**Assignment**
The lines to reproduce run from the first one below to the line containing "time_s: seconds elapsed", both included. Reproduce them exactly and nothing else.

++++ Supplied data ++++

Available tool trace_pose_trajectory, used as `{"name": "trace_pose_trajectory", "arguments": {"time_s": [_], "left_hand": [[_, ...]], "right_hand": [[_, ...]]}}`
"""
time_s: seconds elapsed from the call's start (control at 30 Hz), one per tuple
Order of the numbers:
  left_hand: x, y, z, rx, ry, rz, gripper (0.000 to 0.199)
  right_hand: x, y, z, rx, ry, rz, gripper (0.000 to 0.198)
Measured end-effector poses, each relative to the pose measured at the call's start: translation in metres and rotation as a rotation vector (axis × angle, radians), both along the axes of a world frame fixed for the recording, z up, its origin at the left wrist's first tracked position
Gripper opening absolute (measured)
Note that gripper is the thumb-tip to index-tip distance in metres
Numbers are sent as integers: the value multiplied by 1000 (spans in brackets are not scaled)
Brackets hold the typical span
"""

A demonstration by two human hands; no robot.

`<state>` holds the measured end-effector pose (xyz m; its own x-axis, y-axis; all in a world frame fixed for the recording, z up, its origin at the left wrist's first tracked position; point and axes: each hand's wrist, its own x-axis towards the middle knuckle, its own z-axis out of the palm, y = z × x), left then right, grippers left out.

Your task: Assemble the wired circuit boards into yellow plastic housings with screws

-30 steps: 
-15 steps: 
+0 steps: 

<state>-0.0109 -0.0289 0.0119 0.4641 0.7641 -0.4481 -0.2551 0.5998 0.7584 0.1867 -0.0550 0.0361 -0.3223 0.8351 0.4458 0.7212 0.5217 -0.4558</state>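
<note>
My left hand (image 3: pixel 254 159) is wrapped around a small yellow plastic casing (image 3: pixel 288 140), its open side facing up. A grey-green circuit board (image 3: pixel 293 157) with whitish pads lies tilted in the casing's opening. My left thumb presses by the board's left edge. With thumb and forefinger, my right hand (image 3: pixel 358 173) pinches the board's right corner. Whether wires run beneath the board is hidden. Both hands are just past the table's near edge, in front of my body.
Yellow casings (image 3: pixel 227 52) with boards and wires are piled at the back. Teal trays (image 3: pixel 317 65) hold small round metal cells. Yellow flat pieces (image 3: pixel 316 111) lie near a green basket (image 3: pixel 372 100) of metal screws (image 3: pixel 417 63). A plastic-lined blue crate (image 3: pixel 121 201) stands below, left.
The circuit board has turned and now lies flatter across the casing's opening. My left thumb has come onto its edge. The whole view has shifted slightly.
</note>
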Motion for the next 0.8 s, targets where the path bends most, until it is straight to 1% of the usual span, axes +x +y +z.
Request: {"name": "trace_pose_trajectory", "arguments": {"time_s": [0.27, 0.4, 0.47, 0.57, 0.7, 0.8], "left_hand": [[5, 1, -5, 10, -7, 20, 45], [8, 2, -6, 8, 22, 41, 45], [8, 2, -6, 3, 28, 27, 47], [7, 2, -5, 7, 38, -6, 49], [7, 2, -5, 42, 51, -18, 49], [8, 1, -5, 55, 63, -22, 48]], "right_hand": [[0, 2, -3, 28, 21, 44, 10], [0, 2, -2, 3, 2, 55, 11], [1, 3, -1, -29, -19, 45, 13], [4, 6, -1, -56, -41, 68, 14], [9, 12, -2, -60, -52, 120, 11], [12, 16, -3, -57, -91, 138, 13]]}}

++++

**The answer**
Available tool trace_pose_trajectory, used as `{"name": "trace_pose_trajectory", "arguments": {"time_s": [_], "left_hand": [[_, ...]], "right_hand": [[_, ...]]}}`
"""
time_s: seconds elapsed from the call's start (control at 30 Hz), one per tuple

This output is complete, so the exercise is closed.